TASK STATEMENT
Count lines with "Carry" below; give only the number.

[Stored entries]

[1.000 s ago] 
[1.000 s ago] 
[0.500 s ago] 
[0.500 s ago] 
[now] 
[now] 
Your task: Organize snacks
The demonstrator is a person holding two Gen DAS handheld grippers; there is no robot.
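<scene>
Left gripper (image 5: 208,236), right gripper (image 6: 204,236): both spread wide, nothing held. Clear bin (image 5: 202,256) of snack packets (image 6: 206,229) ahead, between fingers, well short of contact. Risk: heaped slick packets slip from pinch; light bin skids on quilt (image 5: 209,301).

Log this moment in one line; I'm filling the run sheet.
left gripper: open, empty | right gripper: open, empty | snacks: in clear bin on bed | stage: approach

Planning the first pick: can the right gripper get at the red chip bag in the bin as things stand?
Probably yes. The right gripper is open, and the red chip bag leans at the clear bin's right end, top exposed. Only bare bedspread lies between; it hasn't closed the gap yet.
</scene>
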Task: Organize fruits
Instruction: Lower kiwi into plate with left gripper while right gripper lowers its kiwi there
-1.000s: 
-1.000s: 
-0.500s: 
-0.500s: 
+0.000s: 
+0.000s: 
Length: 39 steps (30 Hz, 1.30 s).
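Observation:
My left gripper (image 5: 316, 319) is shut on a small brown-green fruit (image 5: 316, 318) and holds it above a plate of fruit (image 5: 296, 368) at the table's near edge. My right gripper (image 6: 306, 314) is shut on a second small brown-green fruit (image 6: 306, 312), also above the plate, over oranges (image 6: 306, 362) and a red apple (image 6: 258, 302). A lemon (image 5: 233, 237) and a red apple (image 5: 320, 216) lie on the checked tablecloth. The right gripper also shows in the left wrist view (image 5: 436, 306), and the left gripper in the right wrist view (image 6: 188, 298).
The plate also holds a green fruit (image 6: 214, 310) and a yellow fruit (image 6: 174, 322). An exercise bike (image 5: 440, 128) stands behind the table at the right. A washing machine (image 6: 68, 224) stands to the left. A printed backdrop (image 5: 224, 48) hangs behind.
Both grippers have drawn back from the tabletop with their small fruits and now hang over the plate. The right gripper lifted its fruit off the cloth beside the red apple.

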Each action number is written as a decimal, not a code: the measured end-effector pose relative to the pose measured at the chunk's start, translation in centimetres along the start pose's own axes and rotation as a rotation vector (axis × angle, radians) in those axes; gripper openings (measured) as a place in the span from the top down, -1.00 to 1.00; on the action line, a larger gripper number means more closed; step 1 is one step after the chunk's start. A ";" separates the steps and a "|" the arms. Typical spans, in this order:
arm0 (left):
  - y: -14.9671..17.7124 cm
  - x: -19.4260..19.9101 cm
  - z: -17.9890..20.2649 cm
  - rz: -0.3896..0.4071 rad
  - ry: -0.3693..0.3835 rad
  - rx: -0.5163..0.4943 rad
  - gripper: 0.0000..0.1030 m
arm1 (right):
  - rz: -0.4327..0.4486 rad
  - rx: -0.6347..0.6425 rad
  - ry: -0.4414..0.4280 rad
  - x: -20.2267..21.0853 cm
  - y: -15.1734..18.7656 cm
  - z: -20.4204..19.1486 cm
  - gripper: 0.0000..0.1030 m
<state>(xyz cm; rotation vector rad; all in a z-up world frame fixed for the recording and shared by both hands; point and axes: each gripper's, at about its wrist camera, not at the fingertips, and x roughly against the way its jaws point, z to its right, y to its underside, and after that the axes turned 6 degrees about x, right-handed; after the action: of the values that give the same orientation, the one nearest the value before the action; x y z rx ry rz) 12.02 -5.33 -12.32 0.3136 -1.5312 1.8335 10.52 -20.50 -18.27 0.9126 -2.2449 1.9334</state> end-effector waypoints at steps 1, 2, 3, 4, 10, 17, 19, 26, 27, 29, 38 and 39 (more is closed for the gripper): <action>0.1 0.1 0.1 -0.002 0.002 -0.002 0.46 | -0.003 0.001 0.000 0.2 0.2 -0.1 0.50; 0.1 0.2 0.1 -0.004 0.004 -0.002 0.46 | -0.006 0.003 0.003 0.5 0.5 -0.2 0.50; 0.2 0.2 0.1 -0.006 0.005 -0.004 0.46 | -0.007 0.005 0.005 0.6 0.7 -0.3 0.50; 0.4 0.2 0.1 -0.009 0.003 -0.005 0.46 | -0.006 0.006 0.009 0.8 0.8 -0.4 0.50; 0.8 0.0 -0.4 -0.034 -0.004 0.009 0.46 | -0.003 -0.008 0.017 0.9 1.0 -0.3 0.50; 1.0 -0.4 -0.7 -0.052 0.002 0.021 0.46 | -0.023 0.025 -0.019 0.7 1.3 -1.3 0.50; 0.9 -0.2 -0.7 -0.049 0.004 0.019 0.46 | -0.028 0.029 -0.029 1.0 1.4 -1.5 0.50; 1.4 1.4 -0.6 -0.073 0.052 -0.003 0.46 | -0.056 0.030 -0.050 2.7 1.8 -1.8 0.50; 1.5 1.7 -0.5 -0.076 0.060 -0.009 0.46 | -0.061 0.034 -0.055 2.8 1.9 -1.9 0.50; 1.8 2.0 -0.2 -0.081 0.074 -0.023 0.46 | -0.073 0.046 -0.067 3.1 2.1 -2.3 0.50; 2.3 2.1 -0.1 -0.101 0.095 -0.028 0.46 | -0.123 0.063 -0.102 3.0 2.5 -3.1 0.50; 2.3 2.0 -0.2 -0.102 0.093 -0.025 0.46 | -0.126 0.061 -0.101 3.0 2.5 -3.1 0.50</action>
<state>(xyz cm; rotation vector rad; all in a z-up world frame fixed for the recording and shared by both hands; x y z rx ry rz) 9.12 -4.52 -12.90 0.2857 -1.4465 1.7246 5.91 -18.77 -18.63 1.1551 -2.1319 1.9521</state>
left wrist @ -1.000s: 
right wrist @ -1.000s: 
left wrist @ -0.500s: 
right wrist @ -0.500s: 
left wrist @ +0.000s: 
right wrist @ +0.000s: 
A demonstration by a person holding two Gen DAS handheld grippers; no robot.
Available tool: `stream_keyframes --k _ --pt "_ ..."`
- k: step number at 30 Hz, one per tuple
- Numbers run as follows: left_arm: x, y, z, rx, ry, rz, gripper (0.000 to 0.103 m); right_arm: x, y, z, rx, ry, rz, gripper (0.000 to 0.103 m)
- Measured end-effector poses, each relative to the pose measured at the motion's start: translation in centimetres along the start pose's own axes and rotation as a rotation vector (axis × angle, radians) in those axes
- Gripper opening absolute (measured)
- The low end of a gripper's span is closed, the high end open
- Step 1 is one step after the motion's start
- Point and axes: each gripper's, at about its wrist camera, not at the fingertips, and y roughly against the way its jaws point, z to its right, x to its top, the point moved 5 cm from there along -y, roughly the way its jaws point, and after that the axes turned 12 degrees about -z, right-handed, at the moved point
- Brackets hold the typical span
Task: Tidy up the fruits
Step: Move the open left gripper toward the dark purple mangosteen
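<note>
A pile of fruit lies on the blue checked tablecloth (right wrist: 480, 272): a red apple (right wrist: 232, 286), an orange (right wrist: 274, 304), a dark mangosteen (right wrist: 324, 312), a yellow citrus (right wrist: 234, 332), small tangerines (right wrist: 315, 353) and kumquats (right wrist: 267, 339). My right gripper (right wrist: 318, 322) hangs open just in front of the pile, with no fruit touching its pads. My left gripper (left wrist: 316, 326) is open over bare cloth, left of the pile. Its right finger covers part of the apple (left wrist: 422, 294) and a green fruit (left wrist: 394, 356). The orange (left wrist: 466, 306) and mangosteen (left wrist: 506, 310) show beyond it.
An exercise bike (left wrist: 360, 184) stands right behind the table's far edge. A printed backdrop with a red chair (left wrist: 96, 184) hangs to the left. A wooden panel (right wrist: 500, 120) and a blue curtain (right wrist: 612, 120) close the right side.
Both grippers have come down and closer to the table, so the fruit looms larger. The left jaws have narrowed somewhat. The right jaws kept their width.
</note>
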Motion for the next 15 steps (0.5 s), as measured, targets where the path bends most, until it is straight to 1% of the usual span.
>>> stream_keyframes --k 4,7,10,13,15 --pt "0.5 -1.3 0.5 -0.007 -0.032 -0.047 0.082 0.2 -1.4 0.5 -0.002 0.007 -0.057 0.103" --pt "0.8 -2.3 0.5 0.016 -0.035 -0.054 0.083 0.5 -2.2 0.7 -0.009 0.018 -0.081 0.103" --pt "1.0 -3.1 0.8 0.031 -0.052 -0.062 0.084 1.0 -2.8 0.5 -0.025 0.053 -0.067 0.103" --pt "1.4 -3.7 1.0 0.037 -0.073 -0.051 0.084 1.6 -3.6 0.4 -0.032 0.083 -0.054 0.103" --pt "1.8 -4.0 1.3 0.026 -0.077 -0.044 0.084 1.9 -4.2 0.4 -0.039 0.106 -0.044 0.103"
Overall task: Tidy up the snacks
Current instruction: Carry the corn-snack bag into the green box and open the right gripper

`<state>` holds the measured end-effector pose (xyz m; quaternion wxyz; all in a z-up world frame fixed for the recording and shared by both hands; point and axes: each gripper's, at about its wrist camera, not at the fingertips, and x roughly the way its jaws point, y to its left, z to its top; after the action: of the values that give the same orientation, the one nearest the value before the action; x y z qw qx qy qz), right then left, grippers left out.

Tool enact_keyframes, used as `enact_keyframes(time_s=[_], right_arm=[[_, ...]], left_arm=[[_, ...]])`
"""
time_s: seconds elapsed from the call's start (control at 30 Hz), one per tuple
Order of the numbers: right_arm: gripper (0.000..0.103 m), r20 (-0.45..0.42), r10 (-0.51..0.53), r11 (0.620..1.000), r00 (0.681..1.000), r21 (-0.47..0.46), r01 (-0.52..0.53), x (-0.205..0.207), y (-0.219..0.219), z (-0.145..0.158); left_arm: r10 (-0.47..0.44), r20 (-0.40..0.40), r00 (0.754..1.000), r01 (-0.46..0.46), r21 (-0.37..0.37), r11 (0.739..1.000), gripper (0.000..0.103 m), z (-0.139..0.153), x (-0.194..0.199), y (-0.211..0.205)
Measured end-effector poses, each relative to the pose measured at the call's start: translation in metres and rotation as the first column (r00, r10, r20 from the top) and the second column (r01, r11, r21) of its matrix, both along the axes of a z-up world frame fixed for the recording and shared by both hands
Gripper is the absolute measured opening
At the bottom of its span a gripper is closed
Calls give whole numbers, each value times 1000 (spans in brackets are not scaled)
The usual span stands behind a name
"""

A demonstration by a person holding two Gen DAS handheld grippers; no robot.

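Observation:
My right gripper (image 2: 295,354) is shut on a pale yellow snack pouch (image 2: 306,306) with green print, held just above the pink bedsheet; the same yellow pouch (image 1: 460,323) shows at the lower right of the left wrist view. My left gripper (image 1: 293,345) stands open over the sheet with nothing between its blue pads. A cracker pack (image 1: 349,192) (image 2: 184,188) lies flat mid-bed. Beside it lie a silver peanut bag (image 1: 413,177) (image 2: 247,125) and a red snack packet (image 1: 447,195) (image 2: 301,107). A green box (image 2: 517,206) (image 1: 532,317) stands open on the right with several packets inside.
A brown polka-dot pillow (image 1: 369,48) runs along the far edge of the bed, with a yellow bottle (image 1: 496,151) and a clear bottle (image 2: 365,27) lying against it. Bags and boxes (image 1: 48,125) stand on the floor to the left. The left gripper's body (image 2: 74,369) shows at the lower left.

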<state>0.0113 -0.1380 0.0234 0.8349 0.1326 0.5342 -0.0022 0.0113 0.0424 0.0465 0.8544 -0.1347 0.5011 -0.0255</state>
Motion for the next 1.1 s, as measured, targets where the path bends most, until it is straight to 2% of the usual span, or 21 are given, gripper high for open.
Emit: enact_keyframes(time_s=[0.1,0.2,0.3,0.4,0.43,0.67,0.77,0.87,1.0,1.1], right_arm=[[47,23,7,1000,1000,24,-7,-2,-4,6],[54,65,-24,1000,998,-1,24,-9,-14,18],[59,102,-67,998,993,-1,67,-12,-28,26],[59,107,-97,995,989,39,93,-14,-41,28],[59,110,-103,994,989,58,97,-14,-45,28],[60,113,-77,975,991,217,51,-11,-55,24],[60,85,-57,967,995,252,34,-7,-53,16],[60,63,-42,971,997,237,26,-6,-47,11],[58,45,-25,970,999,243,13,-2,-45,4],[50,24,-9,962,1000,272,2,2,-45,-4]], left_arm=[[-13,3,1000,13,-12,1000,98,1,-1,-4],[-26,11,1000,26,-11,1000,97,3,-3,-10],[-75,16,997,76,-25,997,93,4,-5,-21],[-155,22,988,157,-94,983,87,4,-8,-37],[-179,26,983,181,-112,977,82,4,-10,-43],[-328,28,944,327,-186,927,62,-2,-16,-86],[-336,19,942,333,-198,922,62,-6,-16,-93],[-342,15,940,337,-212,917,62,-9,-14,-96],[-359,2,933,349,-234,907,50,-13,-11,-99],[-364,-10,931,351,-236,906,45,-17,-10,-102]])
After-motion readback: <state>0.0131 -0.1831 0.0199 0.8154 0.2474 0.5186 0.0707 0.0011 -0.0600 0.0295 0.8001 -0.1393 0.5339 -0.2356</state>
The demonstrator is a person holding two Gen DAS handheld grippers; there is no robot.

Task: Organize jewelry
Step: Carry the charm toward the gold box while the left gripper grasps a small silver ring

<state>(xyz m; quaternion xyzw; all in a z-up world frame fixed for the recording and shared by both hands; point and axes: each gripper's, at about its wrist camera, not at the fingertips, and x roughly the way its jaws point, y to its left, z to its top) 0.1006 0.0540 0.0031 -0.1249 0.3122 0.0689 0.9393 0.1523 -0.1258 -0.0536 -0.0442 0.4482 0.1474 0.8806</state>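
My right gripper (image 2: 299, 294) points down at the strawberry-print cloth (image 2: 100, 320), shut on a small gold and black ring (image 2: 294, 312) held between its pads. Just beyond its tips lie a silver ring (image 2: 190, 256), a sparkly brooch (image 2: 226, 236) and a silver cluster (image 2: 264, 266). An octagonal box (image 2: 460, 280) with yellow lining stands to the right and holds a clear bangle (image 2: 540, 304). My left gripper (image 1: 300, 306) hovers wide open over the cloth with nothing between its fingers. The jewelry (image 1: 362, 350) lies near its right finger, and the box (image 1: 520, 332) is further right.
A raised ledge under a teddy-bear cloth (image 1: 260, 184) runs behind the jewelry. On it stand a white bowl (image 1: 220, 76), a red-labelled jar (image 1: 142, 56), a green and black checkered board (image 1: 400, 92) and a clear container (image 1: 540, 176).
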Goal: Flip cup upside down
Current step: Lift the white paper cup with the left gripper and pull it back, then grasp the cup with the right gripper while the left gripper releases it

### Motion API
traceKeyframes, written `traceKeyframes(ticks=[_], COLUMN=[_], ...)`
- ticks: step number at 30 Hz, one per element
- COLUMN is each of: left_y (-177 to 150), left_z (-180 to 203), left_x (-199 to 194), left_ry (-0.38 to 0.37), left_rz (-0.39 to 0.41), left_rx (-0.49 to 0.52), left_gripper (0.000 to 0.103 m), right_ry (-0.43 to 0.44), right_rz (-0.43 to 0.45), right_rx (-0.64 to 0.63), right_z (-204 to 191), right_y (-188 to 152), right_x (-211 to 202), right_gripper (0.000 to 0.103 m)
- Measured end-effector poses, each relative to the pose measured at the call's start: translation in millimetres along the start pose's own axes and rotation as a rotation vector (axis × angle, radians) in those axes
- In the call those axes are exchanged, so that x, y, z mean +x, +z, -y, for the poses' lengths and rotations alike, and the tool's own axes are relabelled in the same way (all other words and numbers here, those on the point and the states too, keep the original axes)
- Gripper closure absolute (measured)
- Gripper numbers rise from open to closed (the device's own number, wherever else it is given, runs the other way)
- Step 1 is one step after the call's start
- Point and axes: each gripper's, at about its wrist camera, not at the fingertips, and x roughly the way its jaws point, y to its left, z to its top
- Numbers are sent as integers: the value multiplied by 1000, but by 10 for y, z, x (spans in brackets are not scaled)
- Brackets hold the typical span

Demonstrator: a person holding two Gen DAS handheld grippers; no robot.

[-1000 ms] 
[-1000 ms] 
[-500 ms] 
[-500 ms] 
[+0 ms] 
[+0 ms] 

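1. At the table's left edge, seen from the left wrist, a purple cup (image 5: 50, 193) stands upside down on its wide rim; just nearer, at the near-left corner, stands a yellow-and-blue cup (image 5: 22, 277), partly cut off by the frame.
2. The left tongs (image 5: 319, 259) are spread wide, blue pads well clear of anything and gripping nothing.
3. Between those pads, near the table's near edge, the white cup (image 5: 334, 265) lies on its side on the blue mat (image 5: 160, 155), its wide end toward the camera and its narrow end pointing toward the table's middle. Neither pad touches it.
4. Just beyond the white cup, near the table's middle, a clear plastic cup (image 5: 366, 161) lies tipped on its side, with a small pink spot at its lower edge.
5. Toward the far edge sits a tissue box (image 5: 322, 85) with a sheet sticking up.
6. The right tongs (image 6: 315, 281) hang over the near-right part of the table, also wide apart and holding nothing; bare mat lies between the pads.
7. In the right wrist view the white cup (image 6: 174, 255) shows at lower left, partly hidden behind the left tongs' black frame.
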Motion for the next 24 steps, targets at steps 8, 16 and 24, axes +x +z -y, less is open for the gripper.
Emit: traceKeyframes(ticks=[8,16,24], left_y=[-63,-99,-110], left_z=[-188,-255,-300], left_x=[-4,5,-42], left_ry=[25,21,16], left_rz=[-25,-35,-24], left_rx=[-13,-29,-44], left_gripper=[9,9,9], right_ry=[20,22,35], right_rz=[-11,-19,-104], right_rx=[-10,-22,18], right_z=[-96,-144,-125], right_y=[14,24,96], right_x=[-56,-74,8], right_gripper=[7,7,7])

OUTPUT FOR THIS TASK
2